Gastrointestinal diseases impose a growing global health burden, and endoscopy is a primary tool for early diagnosis. However, routine endoscopic image interpretation still suffers from missed lesions and limited efficiency. Although AI-assisted diagnosis has shown promise, existing models often lack generalizability, adaptability, robustness, and scalability because of limited medical data, domain shift, and heterogeneous annotations. To address these challenges, we develop RATNet, a foundation model for gastrointestinal endoscopy imaging based on analogical reasoning. RATNet acquires and transfers knowledge from heterogeneous expert annotations across five gastrointestinal endoscopy datasets through a cyclic pre-training strategy. Its architecture consists of an encoder, a relevance-knowledge acquisition and transfer (RAT) module, a projector, and a multi-task head, and supports fine-tuning, linear probing, and zero-shot transfer. Evaluations show that RATNet outperforms existing foundation models, including GastroNet and GastroVision, across six scenarios: diagnosis of common gastrointestinal diseases, few-shot learning for rare diseases, zero-shot transfer to new medical sites, robustness under long-tailed disease distributions, adaptation to novel diseases, and privacy-preserving deployment via federated learning.

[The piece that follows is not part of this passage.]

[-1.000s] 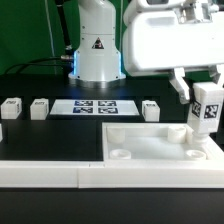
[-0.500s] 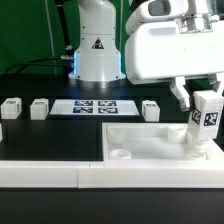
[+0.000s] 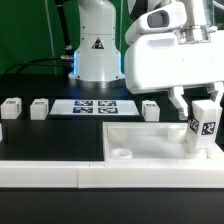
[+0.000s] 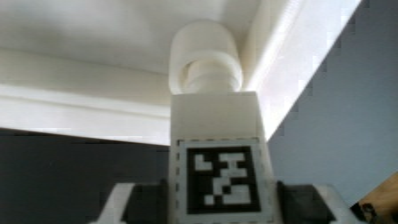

Its advantage comes from an analogical reasoning mechanism that matches image-derived posterior knowledge to a learned prior knowledge base and transfers relative knowledge to guide diagnosis, improving generalization and resistance to bias. RATNet is open and cost-effective, supports automatic integration of heterogeneous annotations without manual label unification, and reduces data acquisition costs, making it a practical foundation for intelligent gastrointestinal diagnosis, especially in resource-limited settings.